On February 11th, an international team of researchers and technicians departed Townsville, Australia to begin the “Great Barrier Reef Environmental Changes” Expedition.

During the next six weeks the team will collect samples of fossil corals that will help them understand sea-level changes in recent Earth history. The expedition is carried out under the auspices of the Integrated Ocean Drilling Program (IODP) and has been organised by the European Consortium for Ocean Research Drilling (ECORD).

The expedition team, including 24 scientists and technicians from seven countries, will recover shallow sediment cores from several key sites in three regions at the outer edge of the Great Barrier Reef using the Greatship Maya, a newly built, 94 metres long and 20 metres wide vessel.
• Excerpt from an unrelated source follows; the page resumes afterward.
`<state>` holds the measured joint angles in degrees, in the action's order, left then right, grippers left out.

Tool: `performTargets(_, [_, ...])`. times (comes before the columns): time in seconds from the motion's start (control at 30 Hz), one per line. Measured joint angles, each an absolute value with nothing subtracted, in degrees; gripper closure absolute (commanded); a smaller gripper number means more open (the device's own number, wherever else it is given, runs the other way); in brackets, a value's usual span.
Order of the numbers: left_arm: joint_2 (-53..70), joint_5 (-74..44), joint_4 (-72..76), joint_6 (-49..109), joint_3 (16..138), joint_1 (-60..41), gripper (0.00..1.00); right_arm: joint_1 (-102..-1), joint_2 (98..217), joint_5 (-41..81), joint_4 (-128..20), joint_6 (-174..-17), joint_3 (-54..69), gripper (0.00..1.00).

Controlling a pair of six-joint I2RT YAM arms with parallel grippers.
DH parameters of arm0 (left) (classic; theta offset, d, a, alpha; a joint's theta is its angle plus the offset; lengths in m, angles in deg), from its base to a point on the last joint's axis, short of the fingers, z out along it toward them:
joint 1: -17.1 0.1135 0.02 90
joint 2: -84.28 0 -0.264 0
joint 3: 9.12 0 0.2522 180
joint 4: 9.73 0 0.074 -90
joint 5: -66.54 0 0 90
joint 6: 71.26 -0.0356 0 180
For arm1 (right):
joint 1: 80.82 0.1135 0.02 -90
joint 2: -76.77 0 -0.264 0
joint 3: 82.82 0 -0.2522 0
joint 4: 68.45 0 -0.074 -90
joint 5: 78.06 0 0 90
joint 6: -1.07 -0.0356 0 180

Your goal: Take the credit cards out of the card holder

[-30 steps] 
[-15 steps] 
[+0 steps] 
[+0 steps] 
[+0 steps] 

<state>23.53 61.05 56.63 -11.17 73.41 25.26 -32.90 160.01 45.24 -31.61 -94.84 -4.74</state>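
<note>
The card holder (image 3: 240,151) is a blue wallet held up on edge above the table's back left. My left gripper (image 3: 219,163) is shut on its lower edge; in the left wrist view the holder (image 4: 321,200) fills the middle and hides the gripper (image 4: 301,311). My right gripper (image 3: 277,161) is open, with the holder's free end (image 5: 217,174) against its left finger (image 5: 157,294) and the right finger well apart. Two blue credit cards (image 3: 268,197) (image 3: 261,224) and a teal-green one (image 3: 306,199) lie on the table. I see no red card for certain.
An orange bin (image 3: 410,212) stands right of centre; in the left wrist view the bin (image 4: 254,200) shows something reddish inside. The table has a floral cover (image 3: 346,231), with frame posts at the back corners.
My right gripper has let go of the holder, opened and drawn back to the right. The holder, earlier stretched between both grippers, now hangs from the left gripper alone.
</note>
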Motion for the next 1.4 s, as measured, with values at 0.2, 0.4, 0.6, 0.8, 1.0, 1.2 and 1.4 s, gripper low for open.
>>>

Coring of fossil (old, non-living) reef material will take place at the outer reef edge, about 40 to 150 kilometres offshore in water depths of 40 to 200 metres.

The recovery of fossil corals that grew throughout the last deglaciation about 20,000 to 10,000 years ago will allow scientists to gain a better understanding of sea-level changes during that period. Climate variations based on information such as ocean temperature, salinity and chemistry can also be reconstructed. The cores will also be studied to see how the reef ecosystem responded to these rapid sea level rises and changes in climate. Scientists currently believe that there were three such periods of accelerated sea-level rise about 19,000, 13,800, and 11,300 years ago. Gaining deeper insights in those events is especially important to our understanding of how the modern Great Barrier Reef, a World Heritage Site since 1980, will respond to future changes.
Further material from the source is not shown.